[Instructions for the task] Transcribe the data below verbatim from the line with "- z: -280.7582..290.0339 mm" to the line with "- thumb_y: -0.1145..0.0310". Include both of those lines.

- - -

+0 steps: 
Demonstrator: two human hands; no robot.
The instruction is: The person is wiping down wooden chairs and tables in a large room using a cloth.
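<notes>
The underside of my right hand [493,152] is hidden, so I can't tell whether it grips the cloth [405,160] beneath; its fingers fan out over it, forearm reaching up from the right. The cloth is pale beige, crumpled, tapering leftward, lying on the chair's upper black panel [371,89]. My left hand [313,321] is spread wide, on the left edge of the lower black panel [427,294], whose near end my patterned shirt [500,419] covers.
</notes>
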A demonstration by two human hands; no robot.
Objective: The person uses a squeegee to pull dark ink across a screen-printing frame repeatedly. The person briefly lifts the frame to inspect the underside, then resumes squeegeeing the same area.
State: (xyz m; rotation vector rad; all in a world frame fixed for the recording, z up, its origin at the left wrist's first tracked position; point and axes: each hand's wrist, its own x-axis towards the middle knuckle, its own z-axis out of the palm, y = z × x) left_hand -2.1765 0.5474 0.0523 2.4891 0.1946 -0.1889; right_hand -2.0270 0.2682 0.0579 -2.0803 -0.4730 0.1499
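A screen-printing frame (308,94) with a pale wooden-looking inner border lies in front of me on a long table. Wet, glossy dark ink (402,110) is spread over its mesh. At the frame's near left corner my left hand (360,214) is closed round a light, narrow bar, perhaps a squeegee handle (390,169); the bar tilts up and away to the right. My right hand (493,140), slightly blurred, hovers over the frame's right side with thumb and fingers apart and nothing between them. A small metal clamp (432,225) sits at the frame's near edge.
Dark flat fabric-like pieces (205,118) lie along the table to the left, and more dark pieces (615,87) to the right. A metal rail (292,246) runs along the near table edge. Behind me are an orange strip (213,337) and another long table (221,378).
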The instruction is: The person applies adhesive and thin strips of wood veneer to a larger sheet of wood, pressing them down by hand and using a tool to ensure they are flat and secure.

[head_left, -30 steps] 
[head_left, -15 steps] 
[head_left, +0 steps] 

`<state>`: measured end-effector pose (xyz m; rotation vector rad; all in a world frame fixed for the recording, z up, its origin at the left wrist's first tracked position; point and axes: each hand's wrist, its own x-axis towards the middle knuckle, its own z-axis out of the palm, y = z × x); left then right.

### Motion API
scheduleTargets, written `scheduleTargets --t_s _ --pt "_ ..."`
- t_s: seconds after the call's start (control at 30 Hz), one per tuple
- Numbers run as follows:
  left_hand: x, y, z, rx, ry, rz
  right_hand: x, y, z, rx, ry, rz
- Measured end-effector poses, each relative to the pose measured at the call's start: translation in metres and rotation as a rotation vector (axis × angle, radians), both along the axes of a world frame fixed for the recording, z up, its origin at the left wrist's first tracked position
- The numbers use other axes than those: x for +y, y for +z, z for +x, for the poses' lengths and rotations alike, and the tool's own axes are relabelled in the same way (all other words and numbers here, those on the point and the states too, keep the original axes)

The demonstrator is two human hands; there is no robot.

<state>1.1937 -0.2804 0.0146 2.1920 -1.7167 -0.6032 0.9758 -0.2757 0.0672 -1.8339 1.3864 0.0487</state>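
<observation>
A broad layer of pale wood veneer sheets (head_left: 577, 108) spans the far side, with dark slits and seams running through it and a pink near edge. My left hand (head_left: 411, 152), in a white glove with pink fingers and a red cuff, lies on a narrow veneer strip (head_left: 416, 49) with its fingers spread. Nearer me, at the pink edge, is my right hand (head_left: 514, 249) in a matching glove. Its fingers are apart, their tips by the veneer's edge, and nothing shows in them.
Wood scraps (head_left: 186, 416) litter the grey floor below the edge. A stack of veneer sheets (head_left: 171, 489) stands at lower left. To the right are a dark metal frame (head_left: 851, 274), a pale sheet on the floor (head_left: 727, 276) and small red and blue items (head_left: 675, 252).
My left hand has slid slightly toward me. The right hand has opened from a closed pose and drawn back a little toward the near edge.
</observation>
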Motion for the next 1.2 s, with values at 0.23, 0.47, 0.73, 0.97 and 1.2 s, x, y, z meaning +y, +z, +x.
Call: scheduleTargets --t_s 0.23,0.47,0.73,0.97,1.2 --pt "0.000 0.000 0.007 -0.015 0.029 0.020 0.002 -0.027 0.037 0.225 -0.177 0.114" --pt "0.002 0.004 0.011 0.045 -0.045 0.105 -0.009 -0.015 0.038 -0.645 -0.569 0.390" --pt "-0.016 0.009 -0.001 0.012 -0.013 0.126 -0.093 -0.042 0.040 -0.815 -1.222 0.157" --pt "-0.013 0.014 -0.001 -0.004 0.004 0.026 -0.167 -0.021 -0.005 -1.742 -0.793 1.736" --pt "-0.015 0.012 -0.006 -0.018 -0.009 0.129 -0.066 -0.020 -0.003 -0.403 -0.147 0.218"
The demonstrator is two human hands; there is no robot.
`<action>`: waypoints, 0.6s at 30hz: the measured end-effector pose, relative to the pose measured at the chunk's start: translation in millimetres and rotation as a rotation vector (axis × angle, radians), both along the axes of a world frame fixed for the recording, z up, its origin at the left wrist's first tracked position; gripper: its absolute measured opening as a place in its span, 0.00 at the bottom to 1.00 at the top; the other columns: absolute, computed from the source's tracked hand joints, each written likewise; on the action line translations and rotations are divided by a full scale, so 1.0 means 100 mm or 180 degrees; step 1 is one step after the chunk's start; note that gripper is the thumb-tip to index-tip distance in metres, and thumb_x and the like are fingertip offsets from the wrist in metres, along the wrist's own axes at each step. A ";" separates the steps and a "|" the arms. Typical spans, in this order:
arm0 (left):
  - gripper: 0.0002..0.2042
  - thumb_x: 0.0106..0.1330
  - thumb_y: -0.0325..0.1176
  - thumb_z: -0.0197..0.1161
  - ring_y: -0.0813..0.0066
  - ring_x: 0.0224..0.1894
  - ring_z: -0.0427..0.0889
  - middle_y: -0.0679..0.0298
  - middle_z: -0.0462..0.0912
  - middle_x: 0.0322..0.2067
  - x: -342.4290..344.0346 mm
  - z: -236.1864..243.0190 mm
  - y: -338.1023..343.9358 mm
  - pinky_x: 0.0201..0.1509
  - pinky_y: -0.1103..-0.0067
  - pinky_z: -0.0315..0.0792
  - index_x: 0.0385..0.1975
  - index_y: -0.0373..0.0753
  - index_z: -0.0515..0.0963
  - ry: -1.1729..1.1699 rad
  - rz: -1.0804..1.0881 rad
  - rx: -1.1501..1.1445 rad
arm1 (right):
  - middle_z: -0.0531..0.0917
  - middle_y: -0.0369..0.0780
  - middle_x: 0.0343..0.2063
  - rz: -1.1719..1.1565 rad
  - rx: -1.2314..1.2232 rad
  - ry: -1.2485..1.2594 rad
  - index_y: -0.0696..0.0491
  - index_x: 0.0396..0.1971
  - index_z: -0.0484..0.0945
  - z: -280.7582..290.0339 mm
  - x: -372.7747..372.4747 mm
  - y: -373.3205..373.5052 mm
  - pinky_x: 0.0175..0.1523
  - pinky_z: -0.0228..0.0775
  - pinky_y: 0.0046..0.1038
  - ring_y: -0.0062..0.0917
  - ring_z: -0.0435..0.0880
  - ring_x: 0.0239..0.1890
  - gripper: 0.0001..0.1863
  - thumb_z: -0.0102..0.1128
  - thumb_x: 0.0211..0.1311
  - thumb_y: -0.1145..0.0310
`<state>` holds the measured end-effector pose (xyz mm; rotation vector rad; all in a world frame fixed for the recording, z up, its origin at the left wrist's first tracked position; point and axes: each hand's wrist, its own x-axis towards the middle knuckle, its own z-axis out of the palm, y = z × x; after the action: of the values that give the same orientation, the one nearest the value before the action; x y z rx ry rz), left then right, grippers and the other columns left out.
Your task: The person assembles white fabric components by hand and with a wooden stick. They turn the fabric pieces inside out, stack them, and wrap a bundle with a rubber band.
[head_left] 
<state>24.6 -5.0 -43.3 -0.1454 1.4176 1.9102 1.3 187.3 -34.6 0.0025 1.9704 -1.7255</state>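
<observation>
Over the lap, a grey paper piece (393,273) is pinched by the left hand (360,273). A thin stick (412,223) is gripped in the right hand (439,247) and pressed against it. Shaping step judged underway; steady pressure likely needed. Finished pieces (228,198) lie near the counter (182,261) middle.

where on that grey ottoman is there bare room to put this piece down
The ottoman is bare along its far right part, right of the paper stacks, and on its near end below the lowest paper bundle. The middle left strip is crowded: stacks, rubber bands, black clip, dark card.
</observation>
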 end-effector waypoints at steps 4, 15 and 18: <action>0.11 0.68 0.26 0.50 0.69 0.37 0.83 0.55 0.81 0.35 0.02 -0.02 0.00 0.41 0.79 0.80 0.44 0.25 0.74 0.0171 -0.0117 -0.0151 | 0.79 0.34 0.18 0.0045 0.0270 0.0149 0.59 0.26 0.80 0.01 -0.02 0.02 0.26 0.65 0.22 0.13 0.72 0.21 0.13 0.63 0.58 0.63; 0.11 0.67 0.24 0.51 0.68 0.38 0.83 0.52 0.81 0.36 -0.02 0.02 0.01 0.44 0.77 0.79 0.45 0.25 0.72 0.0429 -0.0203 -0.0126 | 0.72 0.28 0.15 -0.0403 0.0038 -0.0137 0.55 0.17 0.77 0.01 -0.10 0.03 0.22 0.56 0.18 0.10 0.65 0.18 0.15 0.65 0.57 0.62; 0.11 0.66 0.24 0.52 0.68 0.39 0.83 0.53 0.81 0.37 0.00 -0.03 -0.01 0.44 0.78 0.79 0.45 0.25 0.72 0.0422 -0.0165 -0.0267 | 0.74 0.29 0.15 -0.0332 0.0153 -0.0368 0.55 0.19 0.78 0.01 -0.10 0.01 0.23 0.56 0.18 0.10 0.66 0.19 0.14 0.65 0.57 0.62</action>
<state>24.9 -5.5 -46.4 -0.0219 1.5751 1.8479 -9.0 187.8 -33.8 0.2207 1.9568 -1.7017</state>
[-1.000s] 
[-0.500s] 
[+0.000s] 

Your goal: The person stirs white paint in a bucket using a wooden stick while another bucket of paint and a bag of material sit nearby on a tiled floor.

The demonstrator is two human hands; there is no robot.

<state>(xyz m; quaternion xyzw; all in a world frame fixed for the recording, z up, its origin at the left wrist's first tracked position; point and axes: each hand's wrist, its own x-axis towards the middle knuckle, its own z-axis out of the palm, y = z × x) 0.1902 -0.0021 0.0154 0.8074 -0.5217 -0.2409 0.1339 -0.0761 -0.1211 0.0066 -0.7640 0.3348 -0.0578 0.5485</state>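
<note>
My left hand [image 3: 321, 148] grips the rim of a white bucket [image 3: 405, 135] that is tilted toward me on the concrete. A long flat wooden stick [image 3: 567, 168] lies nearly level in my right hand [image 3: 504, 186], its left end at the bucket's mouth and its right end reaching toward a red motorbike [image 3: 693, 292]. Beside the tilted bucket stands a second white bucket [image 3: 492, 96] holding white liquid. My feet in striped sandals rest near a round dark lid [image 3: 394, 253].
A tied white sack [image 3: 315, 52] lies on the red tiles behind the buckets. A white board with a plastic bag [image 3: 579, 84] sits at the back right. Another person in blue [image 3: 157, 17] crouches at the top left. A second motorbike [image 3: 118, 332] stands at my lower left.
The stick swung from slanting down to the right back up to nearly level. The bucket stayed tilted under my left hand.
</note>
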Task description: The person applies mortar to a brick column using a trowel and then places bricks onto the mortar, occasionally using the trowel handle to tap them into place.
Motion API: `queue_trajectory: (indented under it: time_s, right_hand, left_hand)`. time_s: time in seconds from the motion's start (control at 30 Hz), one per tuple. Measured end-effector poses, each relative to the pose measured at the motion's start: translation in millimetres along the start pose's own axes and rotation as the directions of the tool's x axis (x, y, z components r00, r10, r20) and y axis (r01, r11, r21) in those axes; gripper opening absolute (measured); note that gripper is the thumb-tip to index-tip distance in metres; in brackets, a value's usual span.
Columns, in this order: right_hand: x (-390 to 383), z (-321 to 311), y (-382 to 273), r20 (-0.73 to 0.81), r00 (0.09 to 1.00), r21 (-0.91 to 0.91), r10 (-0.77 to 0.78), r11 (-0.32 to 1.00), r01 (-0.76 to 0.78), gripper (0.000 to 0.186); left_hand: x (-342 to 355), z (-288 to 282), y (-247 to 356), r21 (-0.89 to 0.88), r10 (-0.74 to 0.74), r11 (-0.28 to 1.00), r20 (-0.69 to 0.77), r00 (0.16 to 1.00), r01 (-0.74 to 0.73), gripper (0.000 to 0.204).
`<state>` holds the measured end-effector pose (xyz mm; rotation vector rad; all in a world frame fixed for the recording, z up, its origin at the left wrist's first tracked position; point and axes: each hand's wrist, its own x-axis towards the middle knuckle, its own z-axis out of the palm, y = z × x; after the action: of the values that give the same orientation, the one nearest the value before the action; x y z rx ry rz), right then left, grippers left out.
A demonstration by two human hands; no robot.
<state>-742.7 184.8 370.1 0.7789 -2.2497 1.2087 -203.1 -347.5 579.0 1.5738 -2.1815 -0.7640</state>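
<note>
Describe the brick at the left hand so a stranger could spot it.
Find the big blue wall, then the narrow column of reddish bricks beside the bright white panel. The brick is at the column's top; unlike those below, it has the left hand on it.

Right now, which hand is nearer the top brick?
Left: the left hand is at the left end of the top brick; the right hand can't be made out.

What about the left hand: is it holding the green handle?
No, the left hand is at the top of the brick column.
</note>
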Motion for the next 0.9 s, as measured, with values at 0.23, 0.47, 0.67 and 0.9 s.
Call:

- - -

[Written answer]
  - z: -280.7582..290.0339 mm
  - x: -372.7747..372.4747 mm
  - y: -373.3205..373.5052 mm
  - pinky_x: 0.0175..0.1523
  - pinky_z: -0.0228..0.0775
  - pinky_y: 0.0046..0.1038
  - ring_y: -0.0062..0.0917
  - ring_z: -0.0435..0.0880
  - ring_x: 0.0239..0.1890
  - gripper: 0.0001..0.1863
  - thumb_z: -0.0102..0.1128
  - thumb_x: 0.0211..0.1311
  - thumb_y: -0.1145..0.0310

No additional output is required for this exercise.